Steve Roberts: Can Biden get the job done?

Steve Roberts

By Steve Roberts
For The Republic

Can Joe Biden do the job? That question is being asked, with rising alarm, by a substantial number of Democrats. Their concern has not yet crystalized into conviction, and there is still time for the president to reverse this trend, but the current mood of dismay is unmistakable.

In the latest CNN poll, for instance, the percentage of voters who strongly approve of Biden’s performance has slipped from 35% in April down to 15%. That drop, concludes CNN, “has been driven more by disappointment among his original supporters than an expansion of the group that started off strongly opposed to his presidency.”

In the recent ABC/Washington Post poll, the president’s overall approval rating is down to 41%, and the Post reports: “Biden’s popularity … has slumped among his own base. In June, 94% of Democrats approved of the way he was handling his job compared with 3% who disapproved. Today, 80% of Democrats are positive and 16% are negative.”

There are many reasons for this trend, but let’s start with a basic fact: Joe Biden was not elected because his followers thought he’d make a great president. The primary enthusiasm behind his campaign was generated not by love for Biden, but by loathing of Donald Trump.

Last year, voters measured Biden against the other option. Today, Biden is being measured against himself — against his own promises and record — and that’s why his bungling of the withdrawal from Kabul was so damaging. Voters who couldn’t find Afghanistan on a map were troubled by the images of turmoil and tragedy, which contradicted the central message he had sold them: I’ve been around, I know what I’m doing, you can trust me.

Pictures from the Southern border of white agents harassing Black migrants worsened Biden’s growing reputation for incompetence. And then two mutating viruses — one called the delta variant and the other called inflation — made things much worse.

Even strong supporters of vaccinations and boosters are totally fed up with wearing masks, missing hugs and smiles, feeling isolated from friends and family.
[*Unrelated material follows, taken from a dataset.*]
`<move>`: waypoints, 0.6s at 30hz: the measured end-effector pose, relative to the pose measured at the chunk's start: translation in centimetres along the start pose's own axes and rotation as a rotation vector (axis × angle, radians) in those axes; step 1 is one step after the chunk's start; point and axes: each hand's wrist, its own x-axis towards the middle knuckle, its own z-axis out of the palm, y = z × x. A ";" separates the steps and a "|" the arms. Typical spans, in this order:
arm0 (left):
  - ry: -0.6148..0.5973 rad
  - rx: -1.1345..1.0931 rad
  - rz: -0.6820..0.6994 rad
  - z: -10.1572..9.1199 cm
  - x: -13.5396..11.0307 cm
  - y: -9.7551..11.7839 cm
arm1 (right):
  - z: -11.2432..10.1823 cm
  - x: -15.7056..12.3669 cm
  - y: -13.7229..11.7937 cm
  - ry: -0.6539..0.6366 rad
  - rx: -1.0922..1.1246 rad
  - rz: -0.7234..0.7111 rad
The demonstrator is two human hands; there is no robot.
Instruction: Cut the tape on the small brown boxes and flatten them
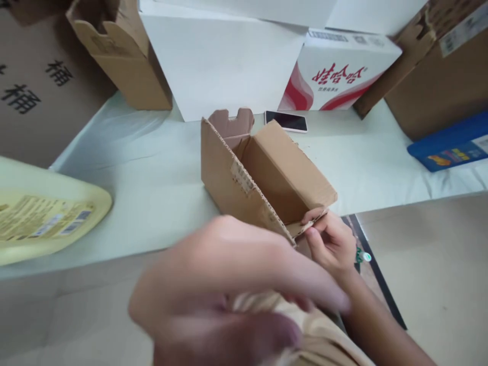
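An open cardboard box (244, 188) stands at the front of the cloth-covered table, a notched flap raised at its far end and a side flap folded outward on the right. My right hand (331, 241) pinches the box's near end flap between thumb and fingers. Close to the camera, my left hand (224, 274) is raised in front of the box, blurred by motion. Its index finger and thumb point right with a gap between them, and nothing shows in it. The left hand covers the box's lower front.
Behind the box lie a phone (285, 121) and a white carton (339, 71) with red lettering. Another small cardboard box (129, 66) stands back left. A yellow bottle (49, 213) is at the left, a blue package (450, 145) at the right. The table edge (400, 203) drops to tiled floor.
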 end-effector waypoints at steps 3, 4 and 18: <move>0.645 -0.097 0.170 -2.4 2.7 -3.2 | 0.3 -0.3 0.6 0.039 0.068 -0.020; 0.878 -0.123 0.257 -3.2 3.5 -4.5 | 0.3 -0.2 0.6 0.052 0.097 -0.046; 0.482 0.057 -0.064 -5.3 1.8 -9.6 | 1.6 0.7 2.6 0.209 -0.076 0.325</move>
These distortions of daily life are contributing heavily to the dismal national mood. White House press secretary Jen Psaki said so at a recent briefing: “People are sick and tired of COVID and the impacts on the economy. We understand that; we’re tired of it, too.”

Then there’s inflation, which might well be the most damaging of all political issues because they affect every adult every day. Even when you’re not buying gas, you can’t avoid that big flashing sign on your local station saying $3.50 a gallon. You know that your next fill-up will cost $50 and your grocery bill will continue to climb. And you start worrying about whether you’ll be able to afford Christmas presents for your kids.

On top of all that, the endless and enervating debates on Capitol Hill, pitting Democrats against each other as they squabble over the president’s agenda, has undermined Biden’s claim to be a master legislator. “I will tell you,” Psaki admitted, “that you don’t design a communication strategy around infighting within the Democratic Party in Washington.”

Still, it’s only been 10 months. Now that Congress has finally passed Biden’s $1.2 trillion infrastructure bill, be can tour the country touting its benefits. An even larger social spending measure follows. If supply chain problems ease, if inflation steadies, if COVID-19 cases continue to decline, the president can still recapture his reputation for competence.